The company’s web site contains many other examples of unproven or simply incorrect assertions. Their diet is claimed to be “PROVEN” to control allergies, though there is no research to support this. The company also claims eating their diet will prevent lawn staining, reduce vet bills through the ever-popular “strengthening the immune system” nonsense, and even prevent flea infestation! These are all implausible claims presented with no real evidence.
Finally, the terms “human grade” and “restaurant grade” are frequently used for the ingredients despite the fact that these are not legally defined terms or part of the USDA meat grading system. Use of such meaningless terms cannot be anything but misleading and deceptive since they appear to indicate an official judgment on the quality of the food’s ingredients when the manufacturers must know that no such judgment has been made by anyone but them.
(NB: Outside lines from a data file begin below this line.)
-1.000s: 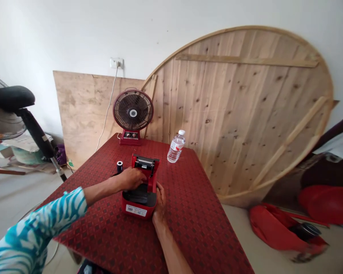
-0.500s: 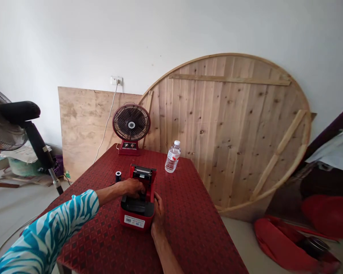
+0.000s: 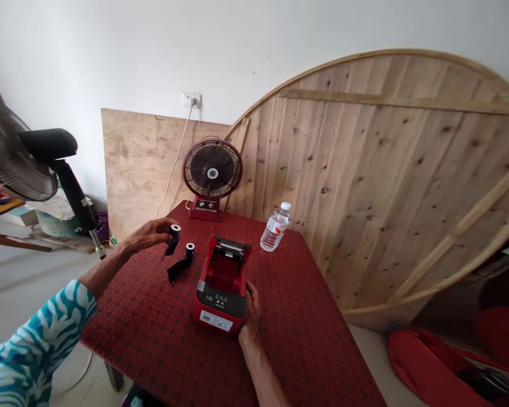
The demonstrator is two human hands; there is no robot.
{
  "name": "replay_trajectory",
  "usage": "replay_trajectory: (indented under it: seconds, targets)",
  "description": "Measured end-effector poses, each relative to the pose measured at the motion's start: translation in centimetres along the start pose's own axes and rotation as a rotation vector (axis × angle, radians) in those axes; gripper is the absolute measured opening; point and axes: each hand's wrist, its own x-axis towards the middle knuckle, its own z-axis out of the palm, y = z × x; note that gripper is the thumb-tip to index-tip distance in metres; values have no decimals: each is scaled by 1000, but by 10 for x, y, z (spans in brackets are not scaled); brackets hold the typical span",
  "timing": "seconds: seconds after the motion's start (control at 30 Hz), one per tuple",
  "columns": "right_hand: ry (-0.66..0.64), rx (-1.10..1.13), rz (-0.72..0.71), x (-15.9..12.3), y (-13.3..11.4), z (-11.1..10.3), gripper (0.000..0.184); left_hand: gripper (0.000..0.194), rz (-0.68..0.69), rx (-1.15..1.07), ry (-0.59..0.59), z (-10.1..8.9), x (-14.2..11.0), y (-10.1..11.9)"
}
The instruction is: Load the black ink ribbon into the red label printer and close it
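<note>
On the table stands a red and black label printer (image 3: 223, 302), its lid raised and its inside showing. My right hand (image 3: 251, 311) is wrapped round the printer's right side. To the left of the printer, my left hand (image 3: 156, 230) grips a dark ribbon roll (image 3: 173, 240) with a white core, a strip hanging down from it. Another dark ribbon roll (image 3: 189, 252) stands upright on the tabletop between that hand and the printer, with its loose strip trailing toward me.
A red patterned cloth covers the table (image 3: 288, 350). Toward the back are a small red fan (image 3: 212, 173) and a clear water bottle (image 3: 275, 229). A black standing fan (image 3: 51, 147) is at the left. A round wooden board (image 3: 365, 186) leans on the wall.
My left hand has come out of the printer and moved left with a ribbon roll. The printer's front black panel now shows. My right hand stays at the printer's side; the view has shifted.
</note>
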Motion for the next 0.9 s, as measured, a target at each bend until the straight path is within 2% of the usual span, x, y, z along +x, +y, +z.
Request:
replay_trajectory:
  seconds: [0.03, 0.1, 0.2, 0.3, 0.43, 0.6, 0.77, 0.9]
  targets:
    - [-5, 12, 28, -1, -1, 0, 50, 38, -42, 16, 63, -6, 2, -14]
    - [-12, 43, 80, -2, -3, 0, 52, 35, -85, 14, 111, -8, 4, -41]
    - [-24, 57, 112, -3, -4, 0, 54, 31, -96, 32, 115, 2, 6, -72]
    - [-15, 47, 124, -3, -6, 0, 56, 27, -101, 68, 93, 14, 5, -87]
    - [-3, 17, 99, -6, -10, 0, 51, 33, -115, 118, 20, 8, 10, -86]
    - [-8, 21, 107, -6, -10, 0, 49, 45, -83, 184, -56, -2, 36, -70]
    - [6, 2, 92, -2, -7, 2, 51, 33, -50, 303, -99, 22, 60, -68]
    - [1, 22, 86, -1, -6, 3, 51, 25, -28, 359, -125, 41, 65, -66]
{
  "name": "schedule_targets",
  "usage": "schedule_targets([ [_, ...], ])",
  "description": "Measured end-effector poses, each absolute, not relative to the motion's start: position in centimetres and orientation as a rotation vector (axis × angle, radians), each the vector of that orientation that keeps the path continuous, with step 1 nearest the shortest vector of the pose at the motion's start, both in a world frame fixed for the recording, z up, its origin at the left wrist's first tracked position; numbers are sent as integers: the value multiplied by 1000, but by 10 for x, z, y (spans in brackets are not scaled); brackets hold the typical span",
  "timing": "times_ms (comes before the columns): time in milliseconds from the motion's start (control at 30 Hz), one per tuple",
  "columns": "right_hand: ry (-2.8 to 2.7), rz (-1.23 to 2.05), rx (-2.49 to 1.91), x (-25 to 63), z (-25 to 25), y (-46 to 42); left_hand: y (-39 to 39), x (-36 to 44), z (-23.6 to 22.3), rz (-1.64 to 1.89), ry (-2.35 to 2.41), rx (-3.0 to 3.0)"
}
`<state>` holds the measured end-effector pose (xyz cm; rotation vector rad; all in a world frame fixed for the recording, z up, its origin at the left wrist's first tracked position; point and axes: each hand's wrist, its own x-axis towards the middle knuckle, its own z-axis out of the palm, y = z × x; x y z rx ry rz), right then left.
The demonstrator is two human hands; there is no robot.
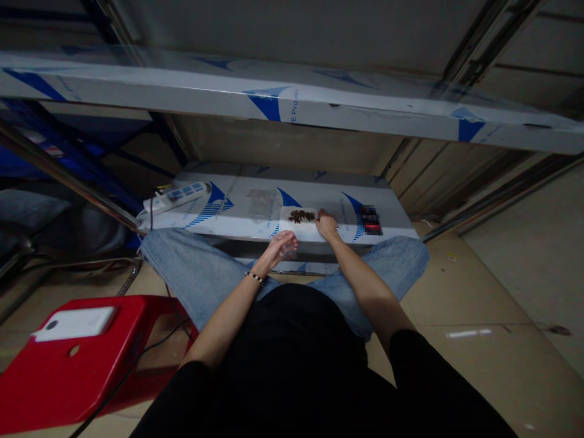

My purpose is not to pick on a single manufacturer, though the advertising by this company is certainly inaccurate and misleading. The unfortunate truth is that advertising full of unproven claims and inaccuracies is widespread in the marketing of veterinary health products. A blithe disregard for the meaning of the term “scientifically proven,” as shown by using this term and others like “research proves” and “studies show” without citing any actual published scientific studies, is a warning sign for the consumer. Such terms are meaningless at best and a signs of active deception at worst.
The best chance for us to identify what is truly beneficial for our pets is not to rely on advertising but to demand claims be supported by actual scientific evidence. Where such evidence doesn’t exist, claims that the benefits of a product are “proven” should be regarded as deceptive. The most that should be said in the absence of true scientific evidence is that a product might have benefits and that some people believe they have seen it work. The same, of course, has been said of every health practice ever invented, whether it worked or not, so this is not a very reliable guide to the truth of such claims, but at least it is not actively misleading.